Spring 2015

30th Jan: Thilo Gross

Room: SM3 (Mathematics)
Criticality as an ingredient for Information Processing (not just in the Brain)

Consider a computer. At its core we find a microprocessor that is essentially a complex circuit of semiconductor elements. If I took some hundred billion of these element and linked them up randomly, would I get a usable computer? The answer is no. What if I took an equal number of neural cells and wired them up randomly, would I get a functional brain? Again, the answer is no.However, comparing the two systems it is striking that for the neural cells it is much less important that I get the connectivity, right. To build a functional microprocessor, every element needs to be connected with with a precisely prescribed set of other elements. One wrong connection can ruin everything. By contrast, even the random-neuron-network can already show brain-like dynamics and our own brains remain functional while undergoing changes to their connectivity in the course of development and aging. So unlike the computer, the brain does not rely on some carefully designed and hard-wired microscopic connectivity. Instead it is, within reason, able to do its job regardless of the underlying configuration. One can therefore ask, what is the common property of these configurations that allow information processing to take place?

In this talk I focus on criticality, a concept from physics, that is a necessary ingredient for all information processing. I will show that the hallmarks of criticality are found not only in neural recordings, but also in other systems such as insect swarms and fish schools that need to process information collectively. From the perspective of neuroscience recognizing the necessity for criticality may lead to a new way of looking at data and to new diagnostic tools.

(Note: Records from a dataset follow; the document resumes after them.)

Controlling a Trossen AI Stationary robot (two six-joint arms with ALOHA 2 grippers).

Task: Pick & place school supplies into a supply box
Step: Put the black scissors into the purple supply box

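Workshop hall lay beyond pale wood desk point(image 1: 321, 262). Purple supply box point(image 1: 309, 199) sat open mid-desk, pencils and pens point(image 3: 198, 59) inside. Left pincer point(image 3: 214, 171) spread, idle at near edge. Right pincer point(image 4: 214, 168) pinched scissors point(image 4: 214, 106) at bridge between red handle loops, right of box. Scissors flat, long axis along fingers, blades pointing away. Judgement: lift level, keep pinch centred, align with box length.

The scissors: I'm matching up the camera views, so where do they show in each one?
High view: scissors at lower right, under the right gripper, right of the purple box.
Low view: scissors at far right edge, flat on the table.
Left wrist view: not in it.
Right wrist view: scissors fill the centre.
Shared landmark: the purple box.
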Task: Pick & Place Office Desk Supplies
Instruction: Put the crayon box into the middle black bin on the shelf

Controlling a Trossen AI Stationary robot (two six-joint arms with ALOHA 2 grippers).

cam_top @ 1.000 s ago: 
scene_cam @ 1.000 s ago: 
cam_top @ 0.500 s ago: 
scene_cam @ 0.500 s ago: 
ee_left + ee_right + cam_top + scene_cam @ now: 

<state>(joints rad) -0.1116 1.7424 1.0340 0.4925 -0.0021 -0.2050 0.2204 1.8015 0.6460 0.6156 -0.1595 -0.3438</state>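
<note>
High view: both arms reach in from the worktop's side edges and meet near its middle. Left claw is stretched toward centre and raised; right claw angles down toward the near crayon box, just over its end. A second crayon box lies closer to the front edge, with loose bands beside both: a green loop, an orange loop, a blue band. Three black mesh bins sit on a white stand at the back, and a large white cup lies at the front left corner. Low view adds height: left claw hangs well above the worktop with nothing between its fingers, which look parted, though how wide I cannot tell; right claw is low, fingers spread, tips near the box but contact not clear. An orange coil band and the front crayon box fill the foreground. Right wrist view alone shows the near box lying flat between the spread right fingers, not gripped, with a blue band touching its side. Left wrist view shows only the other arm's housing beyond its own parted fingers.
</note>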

6th Feb: Bob Merrison-Hort

Room: SM3 (Mathematics)
Using a computational model to understand swimming and synchrony in the Xenopus tadpole spinal cord

Experimental recordings demonstrate that in addition to alternating left/right “swimming” patterns, the hindbrain/spinal cord of immobilised Xenopus tadpoles can also generate transient bouts of synchrony. During these synchrony bouts, central pattern generator (CPG) neurons on both sides of the body fire in-phase at approximately double the frequency of swimming. Investigating hypotheses about the neuronal mechanism underlying synchrony is difficult in real animals, so we instead use a large-scale computational model of the spinal cord. This “virtual spinal cord” combines synaptic connectivity obtained from a model of axon growth with a physiological model of neuronal activity based on the Hodgkin-Huxley equations. Under normal circumstances, the model produces stable realistic swimming behaviour in response to simulated touch input. However, by applying a suitable perturbation during swimming we found that the model could temporarily switch to a synchronous mode of firing, similar to that seen in experimental recordings. Normally the synchrony regime appears to be unstable, but we found that small increases in the commissural axonal delay stabilises synchrony, and can produce behaviour that is tri-stable between quiescence, swimming and synchrony. These results suggest that the system is close to a bifurcation. I will discuss the possible biological significance of this, and present preliminary results from computational experiments that attempt to use a reduced model to analyse the behaviour of the system more formally.


13th Feb: Garrett Greene

Room: SM3 (Mathematics)
Stabilising the World: Using retinal non-linearities to stabilise visual percepts.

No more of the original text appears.